La Conférence de Valdaï à Pretoria cristallise une réorientation décisive des rapports russo-africains où la souveraineté et la mémoire partagée deviennent des leviers d'un nouvel ordre mondial fondé sur l'égalité.
Le 28 juillet 2025, la capitale sud-africaine a accueilli la 3ᵉ Conférence russo-africaine du Club Valdaï, organisée en partenariat avec l'Institut sud-africain des relations internationales. Ce forum, placé sous le thème évocateur « La realpolitik dans un monde divisé : repenser les liens entre la Russie et l'Afrique du Sud dans un contexte mondial et africain », a réuni des délégations de Russie, d'Afrique du Sud, d'Égypte, de Côte d'Ivoire, du Zimbabwe et de Tanzanie. L'événement s'inscrit dans une dynamique de repositionnement stratégique du Sud global, à l'heure où les fractures géopolitiques s'élargissent et où les alliances traditionnelles se réévaluent.

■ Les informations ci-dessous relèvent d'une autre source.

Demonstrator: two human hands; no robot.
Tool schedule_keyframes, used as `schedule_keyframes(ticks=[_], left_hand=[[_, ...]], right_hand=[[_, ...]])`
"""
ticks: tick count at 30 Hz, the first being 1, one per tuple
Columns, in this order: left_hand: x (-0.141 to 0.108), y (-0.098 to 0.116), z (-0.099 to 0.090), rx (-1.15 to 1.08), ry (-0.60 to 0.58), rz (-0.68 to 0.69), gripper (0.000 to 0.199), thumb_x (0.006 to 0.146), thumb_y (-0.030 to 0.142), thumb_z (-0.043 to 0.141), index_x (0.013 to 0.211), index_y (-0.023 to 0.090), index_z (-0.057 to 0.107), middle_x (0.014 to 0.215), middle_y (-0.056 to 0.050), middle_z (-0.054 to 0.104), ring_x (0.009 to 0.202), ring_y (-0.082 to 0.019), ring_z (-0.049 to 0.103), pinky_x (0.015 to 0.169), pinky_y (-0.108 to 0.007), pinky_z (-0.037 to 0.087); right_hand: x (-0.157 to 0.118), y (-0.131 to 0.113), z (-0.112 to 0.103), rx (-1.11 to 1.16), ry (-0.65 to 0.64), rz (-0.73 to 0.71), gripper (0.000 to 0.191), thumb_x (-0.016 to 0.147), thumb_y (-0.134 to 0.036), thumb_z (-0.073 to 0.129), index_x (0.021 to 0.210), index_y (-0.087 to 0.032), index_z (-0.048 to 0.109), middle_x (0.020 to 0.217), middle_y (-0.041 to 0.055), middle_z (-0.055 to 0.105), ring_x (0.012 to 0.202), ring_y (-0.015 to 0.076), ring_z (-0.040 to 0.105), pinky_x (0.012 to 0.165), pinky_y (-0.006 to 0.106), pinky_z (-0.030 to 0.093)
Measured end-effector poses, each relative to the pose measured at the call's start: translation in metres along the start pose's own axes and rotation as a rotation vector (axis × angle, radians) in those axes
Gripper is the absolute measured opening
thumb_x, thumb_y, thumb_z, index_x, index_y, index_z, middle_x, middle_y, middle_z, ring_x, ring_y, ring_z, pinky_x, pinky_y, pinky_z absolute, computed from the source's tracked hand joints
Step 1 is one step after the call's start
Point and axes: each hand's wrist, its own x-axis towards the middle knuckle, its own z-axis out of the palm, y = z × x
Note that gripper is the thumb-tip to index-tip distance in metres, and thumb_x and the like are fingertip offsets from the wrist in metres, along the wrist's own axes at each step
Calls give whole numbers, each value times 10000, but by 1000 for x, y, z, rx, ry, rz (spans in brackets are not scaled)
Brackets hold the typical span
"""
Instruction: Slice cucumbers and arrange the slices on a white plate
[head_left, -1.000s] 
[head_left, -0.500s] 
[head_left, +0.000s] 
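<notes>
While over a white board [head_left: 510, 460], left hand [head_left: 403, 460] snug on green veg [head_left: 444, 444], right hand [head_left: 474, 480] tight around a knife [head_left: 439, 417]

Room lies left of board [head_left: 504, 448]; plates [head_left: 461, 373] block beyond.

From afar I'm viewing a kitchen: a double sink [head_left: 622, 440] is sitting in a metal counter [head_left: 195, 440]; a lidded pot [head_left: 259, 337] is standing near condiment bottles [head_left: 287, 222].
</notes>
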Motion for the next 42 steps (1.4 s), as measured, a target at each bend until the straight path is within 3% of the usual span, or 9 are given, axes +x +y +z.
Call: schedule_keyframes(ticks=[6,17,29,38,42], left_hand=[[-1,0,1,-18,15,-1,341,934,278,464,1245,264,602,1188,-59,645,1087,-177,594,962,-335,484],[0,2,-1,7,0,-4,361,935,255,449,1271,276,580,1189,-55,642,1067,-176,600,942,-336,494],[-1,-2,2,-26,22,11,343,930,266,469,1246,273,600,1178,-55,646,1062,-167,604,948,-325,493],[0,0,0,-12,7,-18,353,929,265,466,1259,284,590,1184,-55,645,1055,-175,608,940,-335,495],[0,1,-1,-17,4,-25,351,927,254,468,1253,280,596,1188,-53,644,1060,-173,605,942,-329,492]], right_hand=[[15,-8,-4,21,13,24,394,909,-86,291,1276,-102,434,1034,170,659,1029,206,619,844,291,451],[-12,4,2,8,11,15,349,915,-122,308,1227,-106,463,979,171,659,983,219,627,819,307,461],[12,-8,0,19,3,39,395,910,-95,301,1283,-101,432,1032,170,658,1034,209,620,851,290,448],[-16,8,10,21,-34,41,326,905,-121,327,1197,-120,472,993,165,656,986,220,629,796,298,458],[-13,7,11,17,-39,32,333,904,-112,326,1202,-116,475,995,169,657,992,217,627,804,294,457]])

Face à une scène internationale polarisée, les échanges ont révélé l'ambition partagée de bâtir un ordre multipolaire fondé sur la souveraineté, la coopération équitable et la mémoire historique. L'Afrique, en quête de redéfinition diplomatique, trouve dans le dialogue russo-africain une alternative crédible aux paradigmes hégémoniques. C'est dans cette logique que le forum s'est affirmé comme une plateforme intellectuelle majeure où doctrine, pragmatisme et vision géopolitique se rencontrent avec acuité.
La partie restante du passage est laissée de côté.